Evinin önüne geldiğinde aracını park edip araçtan indi. Kafasını kaldırdığında karşısında taksiciye para uzatan Meryem'i gördü. Hiç umursamadan bahçe kapını açıp evin kapısının önünde durdu. Anahtarını cebinden çıkarıp kapıyı açtı.


Kapıyı açar açmaz kızı Belinay "babacığımmm" diyip Timur'un boynuna atladı. Timur bütün içtenliğiyle kızına sarıldı ve o an feci durumda olan başının ağrısını yeni fark etti.


Kızı kendisinden ayrıldığında onun gözlerinin en derinlerinde mutluluk çığlıkları patlatan küçük kız çocuğunu gördü.


Kızı 15 yaşında olmasına rağmen çocuk ruhlu bir kızdı.


Timur'un içi buruldu kızı ona bu kadar güzel bakarken o nasıl kızına bu hayal kırıklığını yaşatabileceğini düşündü. Tam o sırada salondan söylene söylene gelerek "Baba şu kızına bir şey söyle benim konsol oyunlarımdan uzak dursun." diyen oğlu Umut belirdi.


Umut hep Belinay'a göre daha olgun olmuştu. Aralarında 1 yaş olmasına rağmen Umut adeta bir abi edası takınmıştı üzerine. Ama çok kıskançtı. Belinay'la oyun konsollarını asla paylaşmak istemiyordu. Bu tutumu cimrilikten değildi o konsol oyunlarına haddinden fazla değer veriyor koleksiyon şeklinde biriktiriyordu.
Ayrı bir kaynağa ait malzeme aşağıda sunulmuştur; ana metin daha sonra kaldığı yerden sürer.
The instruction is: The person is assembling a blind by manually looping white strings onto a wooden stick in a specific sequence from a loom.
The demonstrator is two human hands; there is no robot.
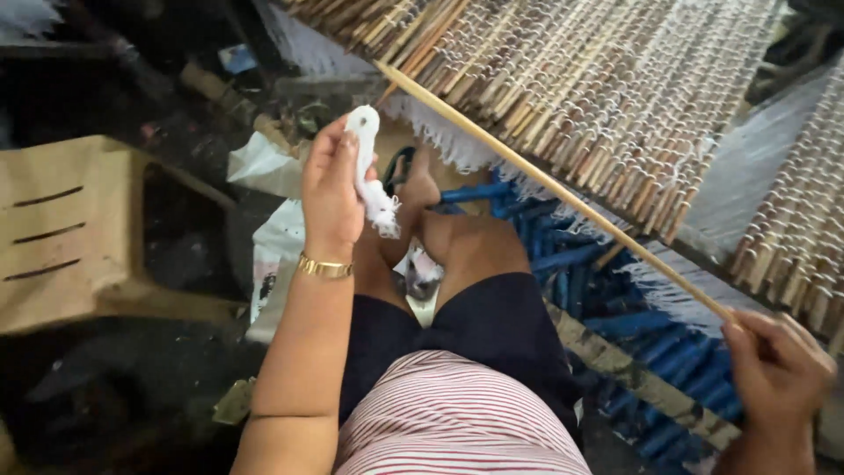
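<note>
My left hand (331, 189) is raised and closed around a white bobbin (366, 145) wound with white thread, whose frayed end hangs by my wrist. A gold bracelet (323, 266) circles that wrist. My right hand (778, 369), at the lower right, grips the near end of a long thin bamboo stick (549, 183). The stick runs diagonally up and left across a woven mat of bamboo slats (598, 88) bound with white threads. My knees and a dark pair of shorts sit below the mat.
Blue-painted sticks (571, 255) lie under the mat's fringe beside my leg. A tan plastic stool (70, 229) stands on its side at the left. White plastic bags (264, 167) and scraps lie on the dark floor. A second mat section (800, 237) is at the right.
</note>
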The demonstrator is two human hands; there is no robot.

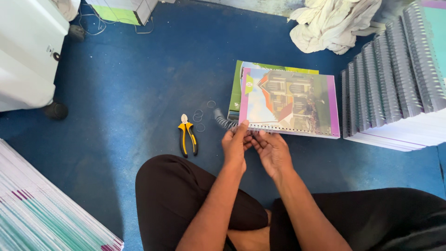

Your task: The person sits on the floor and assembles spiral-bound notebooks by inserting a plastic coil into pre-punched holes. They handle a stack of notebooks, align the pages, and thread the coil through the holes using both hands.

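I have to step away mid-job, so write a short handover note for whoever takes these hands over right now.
Left hand and right hand: both pinch the spiral coil at the booklet's punched near edge.
Coil sticks out left of the booklet; how far it is threaded cannot be told.
Pliers lie untouched on the blue floor, loose wire rings beside them.
Bound stack stands right.

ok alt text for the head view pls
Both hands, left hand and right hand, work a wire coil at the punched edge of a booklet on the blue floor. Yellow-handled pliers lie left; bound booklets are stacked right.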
Umut değer verdiği şeylerin sadece onun olmasını isteyen biriydi bu küçüklüğünden beri böyleydi.


Sonra söze Belinay girdi "Baba asıl sen şu uyuz oğluna söyle oyunlarını benimlede paylaşsın sanki yicem yani alt tarafı oynayıp yerine koyacağım ayrıca ne yapıcak o kadar oyunu çeyizine mi koyacak. "


Umut, "İster çeyizime koyarım ister onlara sarılır yatar uyurum sanane kızım. Bak adı üstünde oyunlar'ım' yani benim uzak dur!" diyip Belinay'a gözlerini bölerterek bakıyordu.
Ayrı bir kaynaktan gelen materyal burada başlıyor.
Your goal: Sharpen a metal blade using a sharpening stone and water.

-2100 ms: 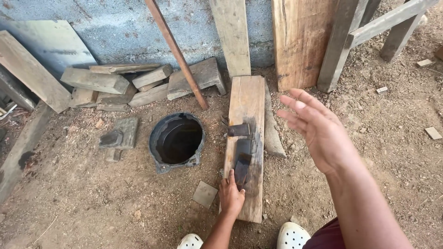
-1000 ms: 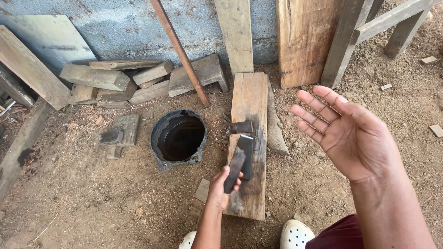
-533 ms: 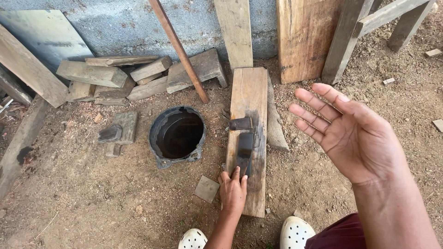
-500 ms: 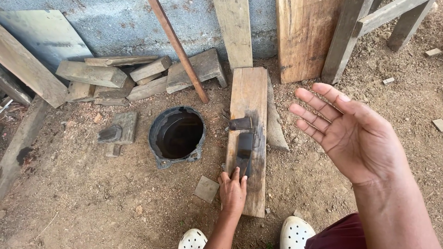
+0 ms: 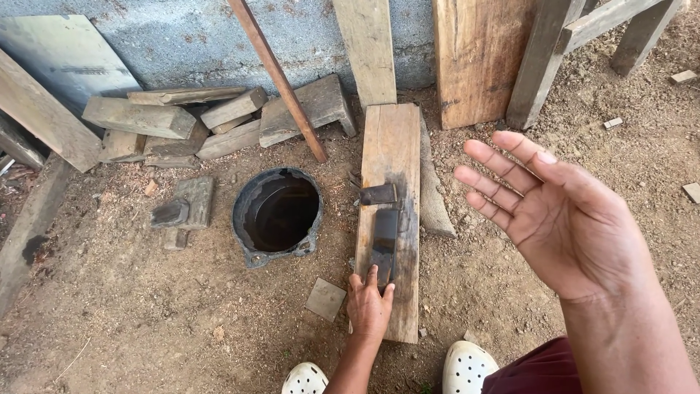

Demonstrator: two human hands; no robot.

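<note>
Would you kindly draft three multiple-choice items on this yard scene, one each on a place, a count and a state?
1. Where does the dark flat block lie?
A. inside the pot
B. on the flat plank
C. against the wall

2. How many white shoes show at the bottom edge?
A. one
B. two
C. four

3. How is the right hand held?
A. open, empty, in the air
B. clenched round a stick
C. flat on the ground

Answers: 1 B, it rests on the plank at the left hand fingertips. 2 B, a pair of shoes. 3 A, fingers spread, palm bare.
</note>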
Daha sonra Timur söze girdi "Çocuklar sizinle konuşmam gereken önemli bir konu var." Bunu ciddi bir ses tonu ile söylemişti.


Belinay ve Umut tedirgin olacakları bir konu olduğunu babalarının yüz ifadesinden rahatlıkla anlıyorlardı.


Timur sözünü bitirir bitirmez çıkış kapısında Meryem belirdi. Muhtemelen Timur'un cümlesini duymuş ve bu yüzden Timur'a yalvarır bakışlar atmaya başlamıştı. Timur'un ise yüz ifadesinde hiç bir değişiklik olmuyor hatta daha da sertleşiyordu.


Belinay ve Umut annesinin ve babasının arasındaki gerilimi rahatlıkla hissediyorlardı. Zaten hissetmemek mümkün dahi değildi.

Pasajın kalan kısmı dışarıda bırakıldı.